Another example of a session in which we relate content material to potential consequences of error or misuse is a discussion of chi-square test for independence, Pearson correlations, and the logical fallacy of false causality. Cum hoc ergo propter hoc indicates that tests which are meant to present relationships between variables or correlations should not be used to establish a cause-and-effect relationship, and we ask students to provide examples from the scientific literature.

The overarching debate over the p-value and other elements clearly shows that institutional changes are needed, including better training and educational resources that highlight reasoning and error reduction, and this is what our course aims to accomplish [9,53,78].

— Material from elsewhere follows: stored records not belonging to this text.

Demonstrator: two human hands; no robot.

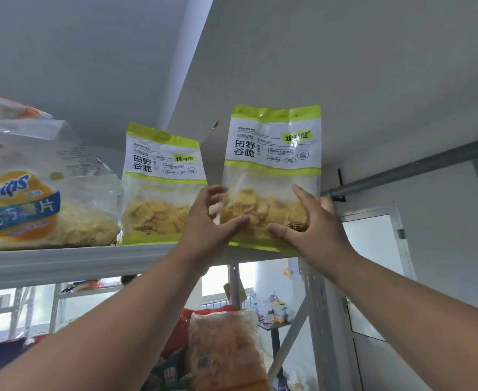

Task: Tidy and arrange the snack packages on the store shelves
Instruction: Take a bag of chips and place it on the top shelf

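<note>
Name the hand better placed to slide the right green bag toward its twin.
Right hand, likely. It lies on the right bag's outer side, so it can push leftward. The left hand sits between that bag and its twin, in the way.

A small shop or stockroom with metal racking.
Sealed green-and-white snack bags (271,176) stand on a white metal shelf (63,263), a clear chips bag (35,193) far left of the grips; a perforated steel upright (316,306) rises below them.
</note>
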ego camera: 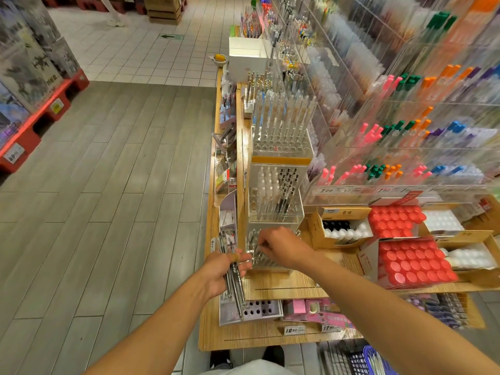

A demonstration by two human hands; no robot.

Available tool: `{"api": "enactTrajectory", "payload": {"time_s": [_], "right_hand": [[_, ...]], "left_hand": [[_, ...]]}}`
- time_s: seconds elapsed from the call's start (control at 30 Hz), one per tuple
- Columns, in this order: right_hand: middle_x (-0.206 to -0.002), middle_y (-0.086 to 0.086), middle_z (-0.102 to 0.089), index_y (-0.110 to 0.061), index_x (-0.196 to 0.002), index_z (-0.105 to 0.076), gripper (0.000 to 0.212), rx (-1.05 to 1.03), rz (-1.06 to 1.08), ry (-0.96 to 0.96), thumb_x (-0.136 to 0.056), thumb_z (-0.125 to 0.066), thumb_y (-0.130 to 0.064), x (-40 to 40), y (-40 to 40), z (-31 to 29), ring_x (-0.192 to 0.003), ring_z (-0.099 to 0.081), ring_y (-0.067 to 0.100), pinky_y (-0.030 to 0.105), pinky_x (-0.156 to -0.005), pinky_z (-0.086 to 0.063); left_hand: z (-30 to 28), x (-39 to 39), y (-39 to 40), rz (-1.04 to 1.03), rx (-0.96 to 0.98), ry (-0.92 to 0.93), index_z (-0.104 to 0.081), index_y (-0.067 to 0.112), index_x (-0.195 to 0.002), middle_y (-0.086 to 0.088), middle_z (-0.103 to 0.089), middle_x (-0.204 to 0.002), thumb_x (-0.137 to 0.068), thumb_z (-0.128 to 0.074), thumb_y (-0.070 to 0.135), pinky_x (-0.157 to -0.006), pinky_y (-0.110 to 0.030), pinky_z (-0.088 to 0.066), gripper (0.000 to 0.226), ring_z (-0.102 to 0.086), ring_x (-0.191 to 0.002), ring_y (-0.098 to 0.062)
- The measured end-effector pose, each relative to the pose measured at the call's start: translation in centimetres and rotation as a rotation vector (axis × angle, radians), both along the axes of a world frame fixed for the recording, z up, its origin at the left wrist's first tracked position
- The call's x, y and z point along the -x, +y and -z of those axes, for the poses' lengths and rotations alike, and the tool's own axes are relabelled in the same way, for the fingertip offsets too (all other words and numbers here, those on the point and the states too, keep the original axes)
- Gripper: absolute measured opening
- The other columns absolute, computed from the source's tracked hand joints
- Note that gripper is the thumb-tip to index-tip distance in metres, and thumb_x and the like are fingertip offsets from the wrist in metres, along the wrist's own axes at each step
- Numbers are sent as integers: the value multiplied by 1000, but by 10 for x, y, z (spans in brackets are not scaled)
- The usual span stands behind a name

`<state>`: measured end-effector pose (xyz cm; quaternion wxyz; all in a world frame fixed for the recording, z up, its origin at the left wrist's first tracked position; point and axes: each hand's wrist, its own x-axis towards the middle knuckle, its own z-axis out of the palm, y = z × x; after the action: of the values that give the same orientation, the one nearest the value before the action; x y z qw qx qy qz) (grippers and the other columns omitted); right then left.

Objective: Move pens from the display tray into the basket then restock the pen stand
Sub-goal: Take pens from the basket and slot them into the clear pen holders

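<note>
In the head view my left hand (226,269) grips a bundle of slim clear-and-black pens (234,280), while my right hand (281,246) pinches one at the clear acrylic pen stand (270,253), twelve o'clock. I judge restocking underway; the blue plastic basket (362,359) sits at five o'clock.

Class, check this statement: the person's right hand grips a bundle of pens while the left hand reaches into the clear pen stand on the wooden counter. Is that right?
Not quite: the hands are swapped. In the head view, the left hand grips the bundle of pens, while the right hand reaches into the clear pen stand on the wooden counter.
</note>
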<state>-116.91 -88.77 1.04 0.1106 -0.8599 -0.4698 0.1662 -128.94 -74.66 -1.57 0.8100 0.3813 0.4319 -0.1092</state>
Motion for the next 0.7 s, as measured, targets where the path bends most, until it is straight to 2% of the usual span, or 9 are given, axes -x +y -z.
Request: {"api": "enactTrajectory", "payload": {"time_s": [0.1,0.23,0.33,0.4,0.47,0.57,0.63,0.7], "right_hand": [[-96,3,-64,-12,-93,-66,8,-32,9,-33,-91,-59,-10,5,0,7,-81,-63,23,38,-73,-53],[-99,1,-56,-12,-95,-72,12,-27,50,-48,-89,-63,-15,5,8,9,-84,-62,22,35,-75,-53],[-98,-2,-55,-17,-97,-73,12,17,108,0,-86,-68,-20,0,12,9,-85,-60,19,28,-71,-47],[-101,0,-60,-17,-103,-72,17,-25,151,75,-87,-67,-19,-3,12,6,-87,-58,17,26,-72,-44],[-110,2,-66,-15,-113,-69,23,-130,231,297,-92,-62,-17,-5,12,0,-97,-61,16,25,-81,-46],[-120,3,-66,-14,-126,-60,28,-185,294,828,-98,-56,-20,-4,11,-13,-106,-66,15,31,-96,-50],[-117,7,-66,-11,-122,-61,25,-220,317,1076,-99,-54,-15,-1,9,-18,-105,-68,17,28,-93,-53],[-110,11,-67,-4,-117,-61,21,-298,339,1189,-98,-54,-10,0,8,-20,-102,-69,20,28,-91,-54]], "left_hand": [[-2,0,0,1,19,-33,-57,-5,-120,-21,-75,-100,-96,-54,-5,-51,-30,-54,25,-70,-74,-27],[-3,1,2,53,37,-85,-60,-2,-121,-19,-74,-107,-94,-59,0,-54,-29,-54,26,-67,-68,-21],[-5,2,3,91,55,-140,-59,-1,-122,-19,-73,-110,-91,-65,1,-55,-28,-55,31,-66,-66,-18],[-7,2,3,107,74,-172,-58,-3,-124,-20,-72,-112,-90,-67,1,-55,-27,-56,35,-66,-66,-17],[-8,2,4,119,100,-210,-58,-4,-126,-22,-71,-114,-90,-65,1,-57,-27,-57,37,-66,-67,-17],[-11,4,5,141,127,-262,-58,-4,-126,-24,-67,-120,-86,-66,4,-62,-30,-58,42,-66,-70,-19],[-11,5,5,137,139,-271,-57,-5,-125,-27,-65,-117,-82,-69,4,-63,-32,-59,46,-66,-71,-21],[-13,5,5,128,161,-282,-58,-5,-125,-28,-65,-114,-83,-69,4,-64,-33,-59,44,-66,-72,-22]]}}
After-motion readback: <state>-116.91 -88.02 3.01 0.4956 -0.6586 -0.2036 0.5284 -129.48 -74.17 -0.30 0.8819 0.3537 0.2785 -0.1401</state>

Responsible communication—Essential to scientific reasoning

As part of the R3 program, we have previously highlighted the importance of rigorous research and presented our framework for responsible scientific communication training as means by which research integrity can be improved [7]. Responsible science communication, which includes value-based principles built on established ethical principles, such as honesty, stewardship, objectivity, openness, accountability, and fairness, encompasses processes from the lab bench to the dissemination of scientific work [7]. By including the philosophical elements of reasoning and error reduction in statistical training, we also realized that now more than ever, visualization is a form of responsible scientific communication; hence, we included it as a connecting thread through our lectures.

Throughout the SARS-CoV-2 pandemic, it has become much clearer that responsible scientific communication is necessary to translate research into public health practice and this includes accurate representation and display of data. Data display is a form of visual communication, and this tool is useful when reaching out to the public and conveying research findings to bring data to life. There have unfortunately been many examples of poor graphical representation of data, ranging from inappropriate graph choice to wrongly scaled axes, and to nondigestible information. We reflect on these in the course and ask students to reconstruct data display in new form through guidelines we cover in lectures.

To this end, one important exercise we highlight throughout the course (see Table 1) is the ability to responsibly communicate data to both one’s research colleagues with STEM-focused training and non-scientists. We ask our students to pick specific examples of both effective and ineffective presentation of data from the literature and briefly explain the main message of the selected plots. This exercise, while challenging, is rewarding because it allows the students to reflect on how to improve both their data representation and their communication—parts that are both essential for furthering science and its results.

The themes of responsible science communication and data visualization represent 2 examples of continuity elements which we revisit in multiple course sessions, and we believe highlighting an exercise throughout the course in various forms and contexts prepares the students to profoundly grasp a concept such as hypothesis testing. Another example we review is that of p-values, through older studies that have misused this metric and both the current biomedical literature (see Table 1 for details).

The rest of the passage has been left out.